Putting the Demand Forecasting Fundaments to Work
A demand forecast always contains errors, but the errors diminish with an increasing aggregation level (in time, product hierarchy, or location hierarchy), and when forecasting less far into the future. It’s a good idea to look for ways to use the aggregation and time horizon dynamics of forecasting to increase total forecast accuracy and inventory management efficiency from that perspective. A good example is work we have done with food retailers in managing seasons and promotions.
In high seasons, and during major retailers’ big promotions, many suppliers require advance information to be able to ensure production capacity and delivery capability so that the products needed can be delivered.

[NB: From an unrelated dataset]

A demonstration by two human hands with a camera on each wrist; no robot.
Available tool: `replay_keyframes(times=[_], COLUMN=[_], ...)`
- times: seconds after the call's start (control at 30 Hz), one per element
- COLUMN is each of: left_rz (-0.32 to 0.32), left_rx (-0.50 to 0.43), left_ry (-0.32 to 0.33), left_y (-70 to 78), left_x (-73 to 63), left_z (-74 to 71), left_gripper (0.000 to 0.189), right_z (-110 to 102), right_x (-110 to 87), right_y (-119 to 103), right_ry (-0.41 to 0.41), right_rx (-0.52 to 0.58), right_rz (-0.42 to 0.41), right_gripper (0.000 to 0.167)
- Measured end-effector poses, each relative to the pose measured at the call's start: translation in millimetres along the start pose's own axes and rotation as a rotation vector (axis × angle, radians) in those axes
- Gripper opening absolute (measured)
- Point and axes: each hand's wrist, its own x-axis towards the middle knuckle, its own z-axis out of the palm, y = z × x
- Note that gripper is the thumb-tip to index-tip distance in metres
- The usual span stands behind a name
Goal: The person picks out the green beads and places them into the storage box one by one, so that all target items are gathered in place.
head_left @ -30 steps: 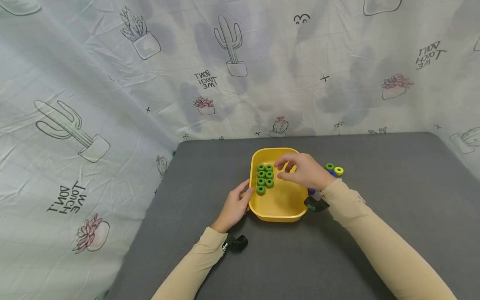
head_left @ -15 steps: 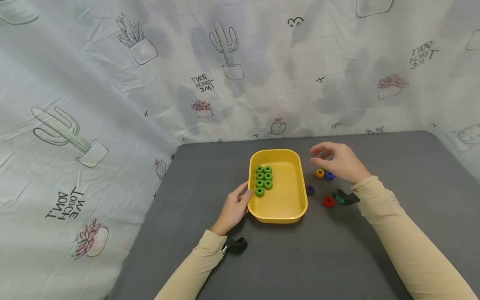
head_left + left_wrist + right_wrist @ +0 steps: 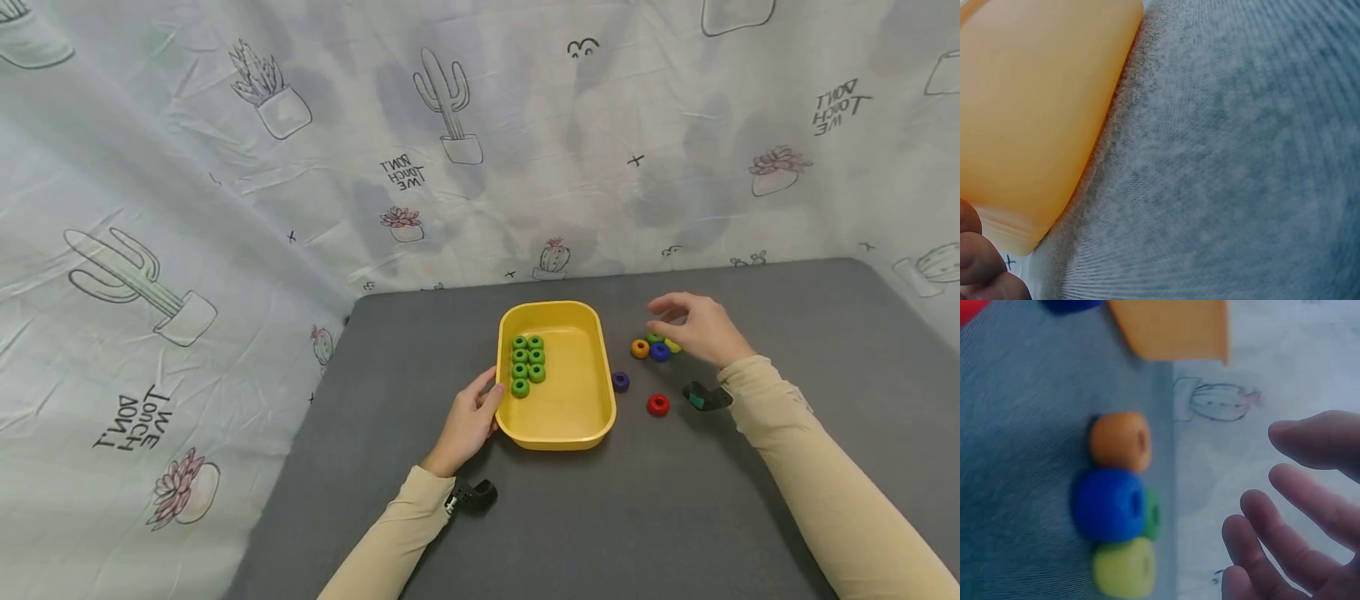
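A yellow plastic tray [image 3: 573, 400] stands on the grey table, with several green ring-shaped beads [image 3: 521, 370] in two columns along its left side. My left hand [image 3: 465, 423] grips the tray's left wall, its thumb at the rim; the left wrist view shows fingertips [image 3: 982, 259] by that wall. To the right of the tray, my right hand [image 3: 697, 327] hovers over a small cluster, fingers spread apart and holding nothing. Below it lie an orange bead [image 3: 640, 348], a blue bead [image 3: 660, 352], a green bead [image 3: 1154, 514] and a yellow bead [image 3: 1124, 569].
A purple bead [image 3: 620, 382] lies close to the tray's right wall. Nearer the front is a red bead [image 3: 658, 405]. Behind the grey table [image 3: 570, 525] hangs a pale cloth [image 3: 525, 167] printed with cacti.
My right hand has moved from over the tray to the right, above the loose beads. The left hand keeps its hold on the tray, and the green beads inside have not moved.
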Motion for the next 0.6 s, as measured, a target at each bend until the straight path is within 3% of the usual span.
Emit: replay_keyframes(times=[0.6], left_rz=[0.010], left_rx=[0.000], left_ry=[-0.010], left_y=[-2.9], left_x=[2.4], left_z=[-1.0], left_gripper=[0.051], right_z=[16.1], right_x=[16.4], right_y=[34.9], right_ry=[-0.081], right_rx=[-0.052], right_rz=[0.088], right_gripper=[0.046])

We were working with a customer in a market where the major food producers required pre-orders of products before the start of major seasons to ensure availability. Thus the retail stores had to calculate orders for each delivery day within that season for 6-8 weeks in advance. However the supplier naturally does not need to know the final allocation of the goods that early, just the total volume.
We Implemented a Process Where We Used Our SCM Software:
- A day level demand forecast was calculated for each product and each store well (months) before the season
- The forecast was nevertheless re-calculated daily with the most recent information available to increase accuracy
- The demand forecast and customer’s presentation plans were used to build a day-level delivery plan for each product and each store
- The delivery plan was recalculated with the updated demand forecast daily
- Just before the time items were needed the day-level delivery plan was consolidated into aggregated store chain level data and shared with the suppliers
- Ordering was performed at a normal lead-time
- The aggregate forecast was so well in line with the actual orders, that the suppliers could easily cope with the variation, and the retailer had no need to allocate scarce or extra stock
The accuracy of the forecasts was increased by working at a higher aggregation level when dealing with a longer time horizon and moving to store level only when dealing with the shortest possible time horizon. The change was a big success. For example where fresh products were concerned the retailer was able to increase availability while simultaneously reducing spoilage, both by several percentage points – so a worthwhile development!